Simon Tisdall and Richard Norton-Taylor
Saturday July 27, 2002
The Guardian

Tony Blair has privately told George Bush that Britain will support an
American attack on Iraq if Saddam Hussein refuses to accept resumed UN
weapons inspections.
President Bush's "understanding", based on conversations with the prime
minister, is that he can count on Mr Blair, according to well-placed Bush
administration officials.

The agreement between the leaders comes as diplomatic, military and
intelligence sources revealed details of a new plan for the invasion of
Iraq, which could take place sooner than had previously been presumed.

The plan involves a slimmed-down force of around 50,000 troops, which could
be deployed within a matter of days.

It had been widely assumed that the US could not deploy sufficient numbers
of troops needed for the task before the end of this year at the earliest.

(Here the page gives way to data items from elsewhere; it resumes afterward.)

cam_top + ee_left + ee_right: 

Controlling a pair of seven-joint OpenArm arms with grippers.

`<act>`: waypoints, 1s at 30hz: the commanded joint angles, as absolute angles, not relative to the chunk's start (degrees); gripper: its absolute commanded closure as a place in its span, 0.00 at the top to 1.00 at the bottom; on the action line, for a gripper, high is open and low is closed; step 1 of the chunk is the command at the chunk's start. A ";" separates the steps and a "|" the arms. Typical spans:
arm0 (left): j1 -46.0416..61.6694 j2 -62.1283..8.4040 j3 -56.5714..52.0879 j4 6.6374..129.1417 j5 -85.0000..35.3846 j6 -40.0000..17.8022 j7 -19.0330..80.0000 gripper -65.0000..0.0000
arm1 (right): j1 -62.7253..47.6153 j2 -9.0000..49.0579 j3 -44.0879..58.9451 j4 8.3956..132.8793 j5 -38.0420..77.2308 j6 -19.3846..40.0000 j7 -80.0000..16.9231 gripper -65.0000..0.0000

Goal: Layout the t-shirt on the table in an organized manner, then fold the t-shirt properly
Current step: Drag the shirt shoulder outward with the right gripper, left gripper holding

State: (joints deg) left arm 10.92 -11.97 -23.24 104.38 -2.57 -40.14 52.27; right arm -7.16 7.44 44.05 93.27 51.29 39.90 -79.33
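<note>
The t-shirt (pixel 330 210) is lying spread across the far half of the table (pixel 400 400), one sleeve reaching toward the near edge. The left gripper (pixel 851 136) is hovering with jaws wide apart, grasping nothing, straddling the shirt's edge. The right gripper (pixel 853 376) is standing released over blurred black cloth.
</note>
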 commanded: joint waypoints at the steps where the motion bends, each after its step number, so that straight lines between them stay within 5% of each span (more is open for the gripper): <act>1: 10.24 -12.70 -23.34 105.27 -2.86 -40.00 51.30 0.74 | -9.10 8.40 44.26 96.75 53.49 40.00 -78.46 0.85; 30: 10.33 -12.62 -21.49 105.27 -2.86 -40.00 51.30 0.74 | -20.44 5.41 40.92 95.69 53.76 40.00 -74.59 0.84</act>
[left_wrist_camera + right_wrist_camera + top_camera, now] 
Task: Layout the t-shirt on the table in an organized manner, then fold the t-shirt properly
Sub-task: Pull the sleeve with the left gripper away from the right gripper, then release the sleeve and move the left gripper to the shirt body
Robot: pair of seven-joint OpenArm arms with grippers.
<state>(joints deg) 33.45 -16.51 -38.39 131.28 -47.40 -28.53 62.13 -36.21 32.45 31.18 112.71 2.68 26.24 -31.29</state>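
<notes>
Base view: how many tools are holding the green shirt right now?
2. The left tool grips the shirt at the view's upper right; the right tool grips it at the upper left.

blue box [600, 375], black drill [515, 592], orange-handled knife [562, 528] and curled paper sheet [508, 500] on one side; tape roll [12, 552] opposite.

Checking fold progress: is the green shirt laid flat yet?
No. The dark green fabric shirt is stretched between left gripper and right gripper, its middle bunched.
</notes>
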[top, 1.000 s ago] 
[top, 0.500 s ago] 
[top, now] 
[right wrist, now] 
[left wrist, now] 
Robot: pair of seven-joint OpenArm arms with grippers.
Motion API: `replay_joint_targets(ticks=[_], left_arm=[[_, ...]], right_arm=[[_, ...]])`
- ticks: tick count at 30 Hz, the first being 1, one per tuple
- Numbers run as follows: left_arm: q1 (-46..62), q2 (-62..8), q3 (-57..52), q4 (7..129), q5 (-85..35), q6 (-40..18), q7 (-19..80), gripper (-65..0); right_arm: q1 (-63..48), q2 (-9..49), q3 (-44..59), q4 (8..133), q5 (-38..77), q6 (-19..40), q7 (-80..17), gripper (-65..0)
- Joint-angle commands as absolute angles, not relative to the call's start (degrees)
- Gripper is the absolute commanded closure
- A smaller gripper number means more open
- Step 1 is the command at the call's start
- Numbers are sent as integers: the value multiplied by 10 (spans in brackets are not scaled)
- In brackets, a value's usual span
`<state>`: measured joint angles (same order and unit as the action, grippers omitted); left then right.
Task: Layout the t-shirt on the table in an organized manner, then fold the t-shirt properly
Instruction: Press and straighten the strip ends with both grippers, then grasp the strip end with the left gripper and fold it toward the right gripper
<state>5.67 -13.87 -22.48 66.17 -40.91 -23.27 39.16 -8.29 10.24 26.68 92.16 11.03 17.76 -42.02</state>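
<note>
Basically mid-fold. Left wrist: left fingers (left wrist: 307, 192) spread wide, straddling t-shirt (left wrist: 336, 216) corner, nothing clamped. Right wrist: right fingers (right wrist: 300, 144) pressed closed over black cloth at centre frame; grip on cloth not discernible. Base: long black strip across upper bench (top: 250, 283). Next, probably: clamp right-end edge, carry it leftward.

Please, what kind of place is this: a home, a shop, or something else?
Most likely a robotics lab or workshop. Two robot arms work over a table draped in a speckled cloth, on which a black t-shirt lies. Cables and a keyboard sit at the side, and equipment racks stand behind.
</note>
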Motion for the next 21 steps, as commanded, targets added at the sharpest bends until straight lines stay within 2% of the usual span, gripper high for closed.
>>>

Now senior officials are saying a sudden military strike could be launched
as soon as October.

Boeing and other US companies are working round the clock, producing
satellite-guided "smart" bombs that would be used in huge air strikes to
accompany any ground invasion.

Although no plan of attack has yet been finalised, Mr Blair has already
offered "in principle" to lend full British military and diplomatic backing
for an assault.

Mr Blair insists in public that no decision has been made about British
involvement in any US military attack on Iraq. "We are not at the point of
decision yet," he told a Downing Street press conference on Thursday.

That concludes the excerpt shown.